This is Your Brain on Grandchildren
“This is your brain. This is your brain on drugs.” If you’re old enough to be a grandparent, you probably remember this anti-drug commercial from 1987. We won’t talk about the past and whether you inhaled or not. We’ll move on to the AARP version. “This is your brain. This is your brain on grandkids.”
Being a grandparent changes our life. It rocks our world, but did you know it might actually change your brain? Recent research studied the brains of fifty grandmothers to understand the close emotional bond grandmothers share with their grandchildren. The results showed that while the grandmothers had a feeling of cognitive empathy with their adult children, their brain activity showed a strong emotional empathy with their grandchildren. If their grandchild is happy, they feel joy. If their grandchild is sad, the grandmother feels sad. Did we really need research to tell us that?
Why are grandmothers so much more emotionally empathetic towards their grandchildren than their adult children? I’ll pose some educated guesses since (about 30 years ago) I did write my Master’s thesis on grandparenting. In an ideal situation, grandparents are freed from the physical, mental, financial, and emotional responsibilities of caregiving. We get the fun part. We play, we teach, and we indulge our grandchildren.
My five-year-old grandson and I were playing Connect Four a few weeks ago, and I was slightly altering the outcome of the games, allowing him to win. I never let our kids win. I’m almost embarrassed to think about how cutthroat I was playing Candyland and Checkers with my kids. Sorry, kids. Because of my previous killer instincts, my husband was surprised by my indulgence with our grandson. As I explained to him, my role with our kids was totally different. I was preparing them for the world. With my grandkids, that’s not my job. I’m their pal, their playmate, and their friend. As a grandparent, I get the easy job with all of the perks and none of the negative aspects.
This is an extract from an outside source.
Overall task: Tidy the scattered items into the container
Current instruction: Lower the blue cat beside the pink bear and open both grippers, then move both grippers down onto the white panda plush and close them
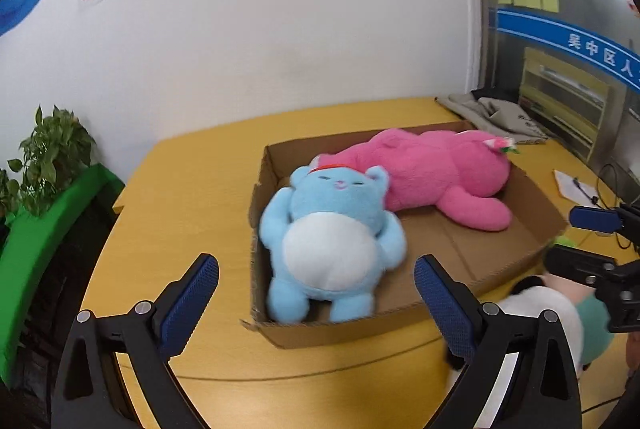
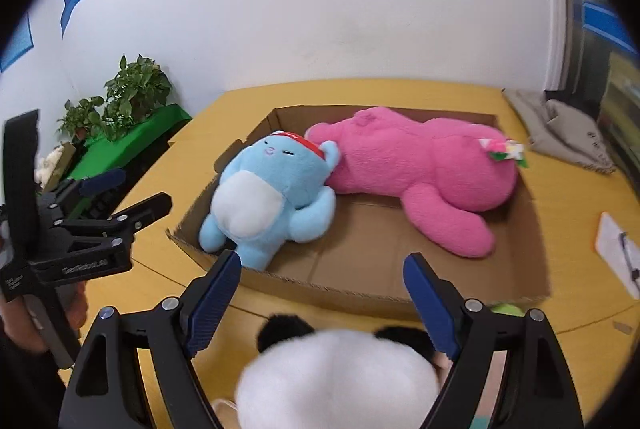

Sometimes I wonder if my adult children are maybe a little jealous of how crazy I am about the grandkids. I love my children, but there is a carefree, pure joy we take in our grandchildren. I hate to be morbid, but could it partly be because we know our time with them is limited? There may be a subconscious desire to make a positive impact in a short time. Maybe they won’t have concrete memories of us, but hopefully, we will have planted seeds of love they retain deep within forever.
Grandparents and grandchildren share a bond that is unlike a parent and child. We’re the soft place to land, a place where the answer is usually yes. The grandparents’ house is where they come to bake cookies, to do messy science experiments, to stay up a little later than usual, and, most importantly, be the focus of all the attention. Grandparents believe their grandchildren are perfect and aren’t afraid to tell them. We love them irrationally and unconditionally in a way that is unimaginable until you are a grandparent. The grandchildren reap the benefits from being loved so deeply, but so do the grandparents.
I could have saved the researchers at Emory some money and told them how emotionally connected a grandmother is to their grandchildren. Can an MRI explain it, or is there some mystical bond that science can’t clarify? This is my brain “on grandkids,” and I love every minute of this kind of high!